Doing business abroad? Simple faux pas can sink you

In some regions of Asia, it's "a sign of pleasure to belch after a meal," and you "should slurp your noodles as loudly as possible," Zablith says. Business travelers should research chopstick etiquette because it varies among Asian countries. In China, for example, diners pick up the rice bowl and use chopsticks. Koreans do not pick up their rice bowl and usually use a spoon.

When dining in the Middle East, North Africa or other Muslim lands, always use the right hand, because the left "is deemed unclean and disrespectful," Zablith says.

Another caution: "Never turn up your nose at the local delicacy," says Morrison. "It may be the most prestigious item on the menu, which they bought at great expense just for you."

Frequent business traveler Jerry Galiger, of Winston-Salem, N.C., committed a faux pas without saying a word. During his first meeting in France with his United Kingdom-based company, he drank red wine, then switched to white.

"From the expressions of the group, you would have thought I exposed myself," says Galiger, whose company makes storage systems. "I later found out you never go to a white after a red, because you can't enjoy the bouquet of the white after you've drunk a red."

Cultural clashes are not limited to individuals or groups of people discussing or negotiating a business deal. An entire company can suffer from cultural differences. The $36 billion acquisition of the USA's Chrysler by Germany's Daimler-Benz in 1998 was marked by "the most significant cultural clash in the business world in recent memory," Solomons says. The aim of the merger was to create an international automotive behemoth, but it didn't happen. In May, DaimlerChrysler sold the Chrysler group, which reported a $2 billion first-quarter loss this year.

Culture clash alone doesn't fully explain the failure of DaimlerChrysler, but it was a destructive element apparent from the start. After the merger, German and American executives "spent a lot of time wrangling about the size of the new company's business card," says Jeswald Salacuse, a professor at Tufts University's law and diplomacy school. "Would it follow the small American-size card or the larger size common in Europe?"

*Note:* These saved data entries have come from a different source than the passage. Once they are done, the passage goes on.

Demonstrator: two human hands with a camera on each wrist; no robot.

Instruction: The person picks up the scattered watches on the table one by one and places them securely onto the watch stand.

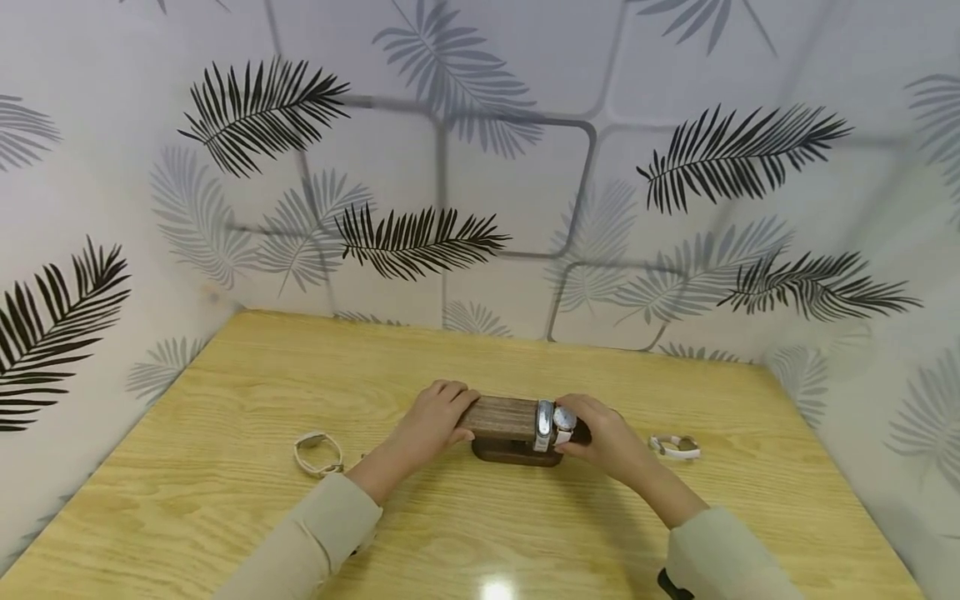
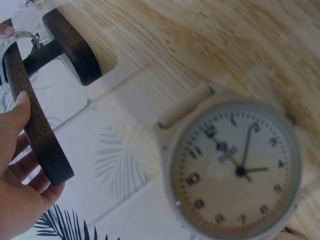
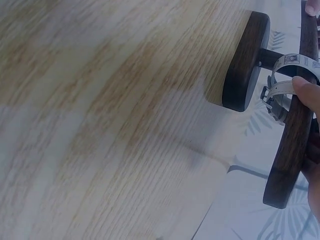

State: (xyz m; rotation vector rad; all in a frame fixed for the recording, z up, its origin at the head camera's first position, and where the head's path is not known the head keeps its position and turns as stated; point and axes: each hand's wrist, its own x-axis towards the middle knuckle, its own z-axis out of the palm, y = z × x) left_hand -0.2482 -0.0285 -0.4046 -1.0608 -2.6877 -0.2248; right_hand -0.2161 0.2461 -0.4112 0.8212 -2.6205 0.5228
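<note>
A dark wooden watch stand, a bar on a short post and rounded base, stands on the table. My left hand grips the left end of its bar, thumb in front and fingers behind. Near the bar's right end are two watches side by side: a slim silver-faced one and a round-dialled watch with a white strap. With my right hand I hold the round-dialled watch round the bar; in the right wrist view the thumb presses its strap. The right fingers are partly hidden behind the bar.
A white-strapped watch lies left of my left forearm; a round watch looms close in the left wrist view. Another white-strapped watch lies right of the stand. A leaf-patterned wall covering rises behind the wooden table.
</note>
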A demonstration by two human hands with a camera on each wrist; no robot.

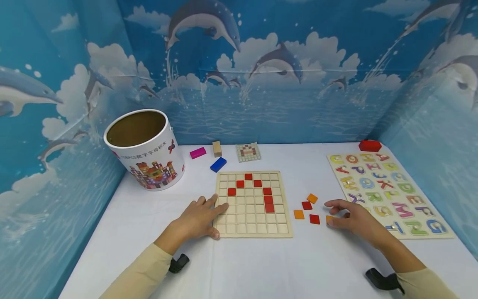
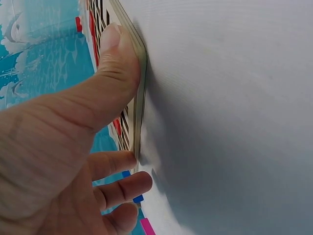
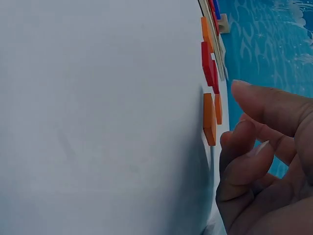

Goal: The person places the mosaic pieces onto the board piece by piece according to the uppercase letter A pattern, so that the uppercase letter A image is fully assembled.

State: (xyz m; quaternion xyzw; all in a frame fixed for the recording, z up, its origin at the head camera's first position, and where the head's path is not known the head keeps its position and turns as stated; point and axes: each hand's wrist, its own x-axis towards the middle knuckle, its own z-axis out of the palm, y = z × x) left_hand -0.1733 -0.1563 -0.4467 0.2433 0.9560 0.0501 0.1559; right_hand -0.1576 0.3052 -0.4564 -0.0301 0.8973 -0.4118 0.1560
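Observation:
A wooden grid board (image 1: pixel 242 218) lies flat on the white table, with several red square tiles (image 1: pixel 268 199) set in its upper cells. My left hand (image 1: pixel 200 216) rests at the board's left side, fingers spread; in the left wrist view its thumb (image 2: pixel 113 58) presses on the rim. To the right of the board, my right hand (image 1: pixel 352 218) hovers with thumb and fingers apart over an orange square tile (image 3: pixel 209 119), which lies on the table. Beside it are loose red tiles (image 1: pixel 314 219) and orange tiles (image 1: pixel 298 214).
A large white bucket (image 1: pixel 173 166) stands at the back left. Near it lie a pink block (image 1: pixel 198 153), a blue block (image 1: pixel 218 164), a plain wooden block (image 1: pixel 216 148) and a small pattern card (image 1: pixel 254 157). An alphabet board (image 1: pixel 405 195) and a red block (image 1: pixel 369 145) lie right.

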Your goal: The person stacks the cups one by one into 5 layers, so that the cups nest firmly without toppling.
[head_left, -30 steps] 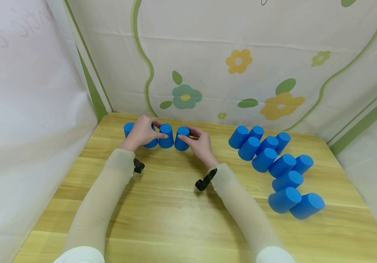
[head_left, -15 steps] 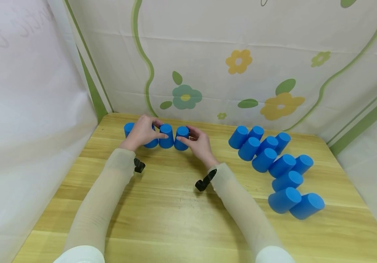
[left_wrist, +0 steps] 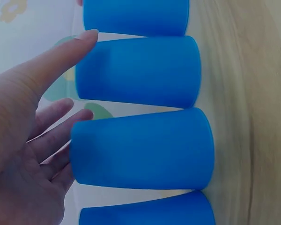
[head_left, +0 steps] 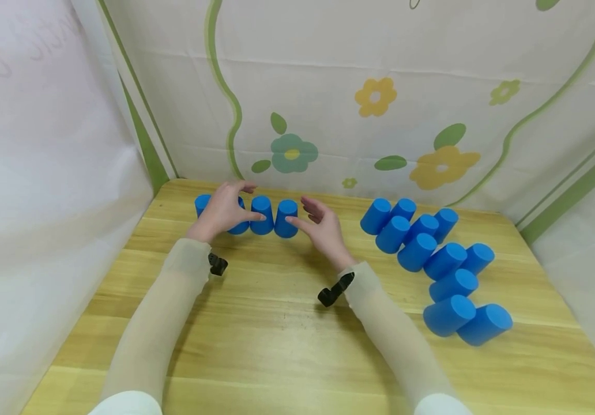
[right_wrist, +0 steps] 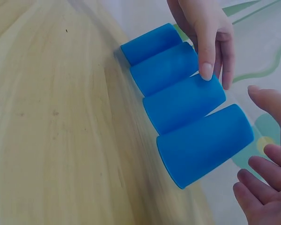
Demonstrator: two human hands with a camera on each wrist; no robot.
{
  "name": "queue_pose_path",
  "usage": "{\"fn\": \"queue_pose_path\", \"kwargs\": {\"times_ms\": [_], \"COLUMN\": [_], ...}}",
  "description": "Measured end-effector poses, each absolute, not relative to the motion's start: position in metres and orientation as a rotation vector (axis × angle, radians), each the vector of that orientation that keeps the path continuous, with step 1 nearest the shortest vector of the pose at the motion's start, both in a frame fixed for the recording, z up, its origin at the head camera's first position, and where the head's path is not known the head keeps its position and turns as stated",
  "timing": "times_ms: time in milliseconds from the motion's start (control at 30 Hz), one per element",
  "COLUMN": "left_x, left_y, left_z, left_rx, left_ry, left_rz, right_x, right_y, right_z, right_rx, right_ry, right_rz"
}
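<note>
- Four blue cups stand upside down in a row near the back edge of the wooden table (head_left: 277, 346), toward the person's left, their wide rims touching or nearly so.
- The left hand (head_left: 223, 208) reaches across the row, thumb and fingers spread well apart; it pinches nothing that I can see.
- Its thumb lies over the narrow end of the third cup from the left (head_left: 262, 226), though whether skin meets plastic I cannot tell.
- From the head view that hand partly hides the leftmost cup (head_left: 202, 202) and the second cup (left_wrist: 143, 150).
- The right hand (head_left: 327, 235) is just beside the rightmost cup of the row (right_wrist: 203, 145), its fingers spread and its thumb held away from them.
- From the right wrist, a gap shows between that hand and the cup.
- Over on the person's right, a bunch of more blue cups (head_left: 418, 252), also upside down, bends in a loose line toward the near side of the table, well apart from the row.
- Pale sleeves (head_left: 144, 328) cover both arms, with a small black device (head_left: 218, 265) at each wrist.
- Behind the table hangs a white cloth (head_left: 323, 40) printed with flowers, leaves and wavy green lines.
</note>
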State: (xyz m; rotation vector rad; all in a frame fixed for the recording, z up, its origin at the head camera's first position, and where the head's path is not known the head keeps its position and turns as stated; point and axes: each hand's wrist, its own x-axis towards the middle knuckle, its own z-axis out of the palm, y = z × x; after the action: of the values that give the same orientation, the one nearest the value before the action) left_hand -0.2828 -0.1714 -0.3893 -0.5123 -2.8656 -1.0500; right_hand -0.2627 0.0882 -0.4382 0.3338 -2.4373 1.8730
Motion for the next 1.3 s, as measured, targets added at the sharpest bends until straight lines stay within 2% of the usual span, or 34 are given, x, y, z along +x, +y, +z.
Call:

The dispute symbolized deeper divisions that prevented the company from becoming a cohesive unit. "Much of the disaster, as they acknowledged, was caused by a basic lack of understanding of each others' national and, by implication, corporate-cultural differences," says Solomons.

Many corporations prevent their employees from sticking their feet in their mouths by educating them about foreign customs, manners and culture. Houston businessman Mickey David says he always studies a country's cultures and customs before going. His health care company offers online courses and other information to employees before they visit other countries. Susan Jacobsen, who works for a Washington law firm and has planned international business meetings in the past 10 years, suggests She says the website had such tips as, "The French will revert to English if they see you floundering."

Such resources can be valuable for non-travelers, because the business world is confronting an "etiquette learning curve" for new technologies, says Sue Fox, author of Business Etiquette for Dummies. The electronic devices that permit instant communication also open the door to offending people in other countries. "Behave just as if you are having a face-to-face conversation with them," Fox warns.

Learning the customs and culture of a foreign country "signals respect for the other side, and respect is important in developing a business relationship," says Tufts' Salacuse. "The fact that you haven't learned the history and the customs raises questions about the sincerity of how committed you are to doing business in the country."